Task prompt -> Could you transcribe exactly the lines from the one containing "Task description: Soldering" through the last line of the records below, leaving out the pictures?
*** Opening Given entries ***
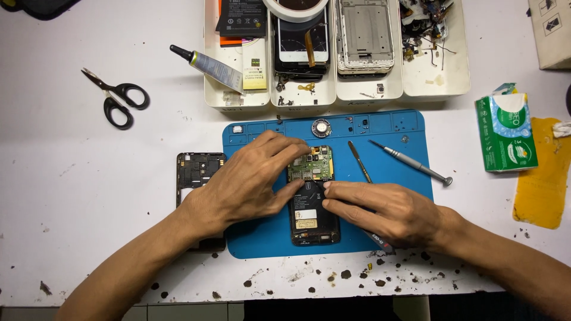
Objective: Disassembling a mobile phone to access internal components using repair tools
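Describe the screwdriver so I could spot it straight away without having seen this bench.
Find the blue mat in the middle of the white table. On its right part, past the opened phone, lies the screwdriver, slanting toward the mat's right edge. It is grey metal with a round cap, thicker than the thin flat tool beside it.

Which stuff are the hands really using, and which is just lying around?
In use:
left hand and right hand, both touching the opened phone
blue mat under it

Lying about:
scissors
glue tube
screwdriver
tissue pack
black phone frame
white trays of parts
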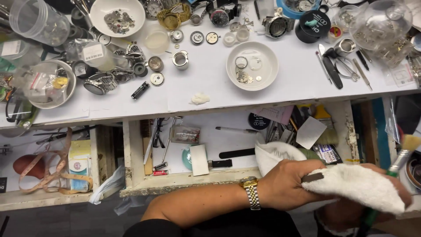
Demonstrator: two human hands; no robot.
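White workbench [289, 90], white dish [271, 66], loose watches [100, 83], tools [333, 72], open drawer [175, 180]

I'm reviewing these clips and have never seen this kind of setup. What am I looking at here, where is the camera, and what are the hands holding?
There is no machine: a person works with bare hands, filmed by one camera worn on the head, looking down. The left hand, with a gold-and-silver wristwatch on its wrist, presses a white fluffy cloth and holds a small dark flat piece against it. The right hand is mostly hidden under the cloth and grips a brush with pale bristles. Ahead lies a white workbench crowded with watches, watch cases, small parts and hand tools, plus a white bowl of tiny parts. Below it an open drawer holds more tools.
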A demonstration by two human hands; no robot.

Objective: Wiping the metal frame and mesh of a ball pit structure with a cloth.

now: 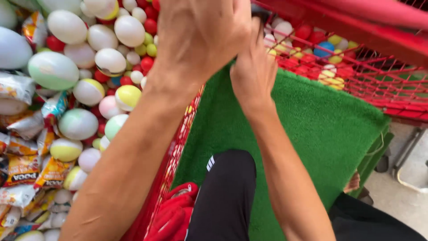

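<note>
While both hands met at the top centre of the frame, the left hand (pixel 200 33) curled over a small dark object (pixel 260 12), barely visible, and the right hand (pixel 254 73) pressed up beneath it, fingers hidden. A steady two-handed grip seemed wise. Below lay green artificial turf (pixel 325 129); left, a red wire basket (pixel 178 147) of pastel plastic eggs (pixel 78 124).

bare arms, black trousers (pixel 225 196)
</note>
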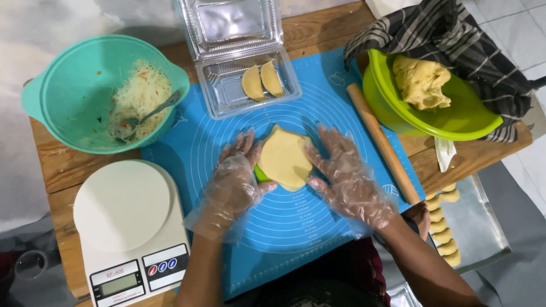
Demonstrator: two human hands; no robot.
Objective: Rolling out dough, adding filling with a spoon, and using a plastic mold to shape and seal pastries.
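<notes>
Both hands wore loose clear plastic gloves and rested on a flat round of yellow dough [284, 156] in the middle of a blue baking mat [318, 108] on the wooden bench [62, 165]. The left hand [236, 176] lay against the dough's left edge, fingers spread and flat, its grip released. The right hand [344, 170] pressed on the right edge in the same way, fingers open, grasping nothing. A green mould [260, 174] showed just under the dough beside the left thumb.

Behind the dough, an open clear plastic box [227, 85] sat on the mat, holding two folded half-moon pastries [261, 81] side by side. A wooden rolling pin [382, 142] lay slanted on the mat's right side, near the right hand. Just beyond it stood a lime green bowl [392, 108] holding a lump of dough [421, 81], partly covered by a striped cloth [455, 40]. On the left, a teal bowl [68, 85] held shredded filling [142, 96] and a spoon [153, 111]. A white kitchen scale [131, 222] stood at the near left corner. To the lower right, a metal tray [483, 227] carried a row of small dough balls [443, 224].
</notes>
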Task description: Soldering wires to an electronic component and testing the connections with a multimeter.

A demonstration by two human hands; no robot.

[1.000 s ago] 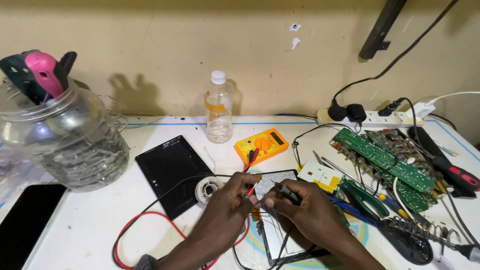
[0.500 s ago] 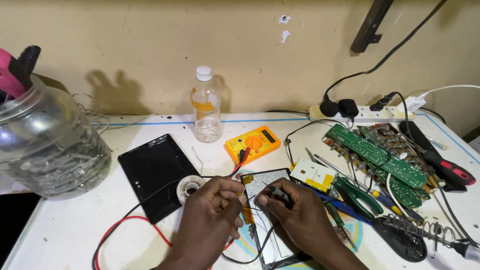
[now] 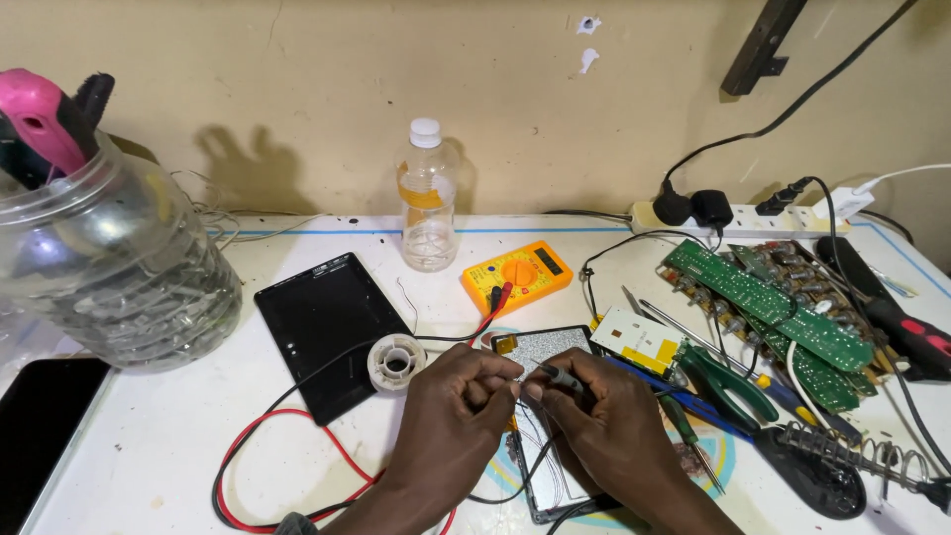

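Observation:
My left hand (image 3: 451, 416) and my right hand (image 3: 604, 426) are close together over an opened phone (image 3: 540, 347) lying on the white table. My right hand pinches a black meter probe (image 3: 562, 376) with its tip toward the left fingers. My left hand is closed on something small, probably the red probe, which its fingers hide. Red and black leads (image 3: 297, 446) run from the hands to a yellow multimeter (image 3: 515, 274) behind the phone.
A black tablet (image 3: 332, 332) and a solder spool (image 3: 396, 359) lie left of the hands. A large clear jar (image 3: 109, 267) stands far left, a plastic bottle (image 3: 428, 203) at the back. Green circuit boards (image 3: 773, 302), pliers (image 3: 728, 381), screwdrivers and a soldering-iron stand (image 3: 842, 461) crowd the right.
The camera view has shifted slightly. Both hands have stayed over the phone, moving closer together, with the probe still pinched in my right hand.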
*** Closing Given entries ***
Written solution ->
Task description: Soldering wires to an electronic component and testing the connections with a multimeter.

A demonstration by two human hands; no robot.

[1.000 s ago] 
[0.500 s ago] 
[now] 

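Observation:
My left hand (image 3: 451, 416) and my right hand (image 3: 604, 426) are close together over an opened phone (image 3: 540, 347) lying on the white table. My right hand pinches a black meter probe (image 3: 562, 376) with its tip toward the left fingers. My left hand is closed on something small, probably the red probe, which its fingers hide. Red and black leads (image 3: 297, 446) run from the hands to a yellow multimeter (image 3: 515, 274) behind the phone.
A black tablet (image 3: 332, 332) and a solder spool (image 3: 396, 359) lie left of the hands. A large clear jar (image 3: 109, 267) stands far left, a plastic bottle (image 3: 428, 203) at the back. Green circuit boards (image 3: 773, 302), pliers (image 3: 728, 381), screwdrivers and a soldering-iron stand (image 3: 842, 461) crowd the right.
The camera view has shifted slightly. Both hands have stayed over the phone, moving closer together, with the probe still pinched in my right hand.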

No further work is required for this exercise.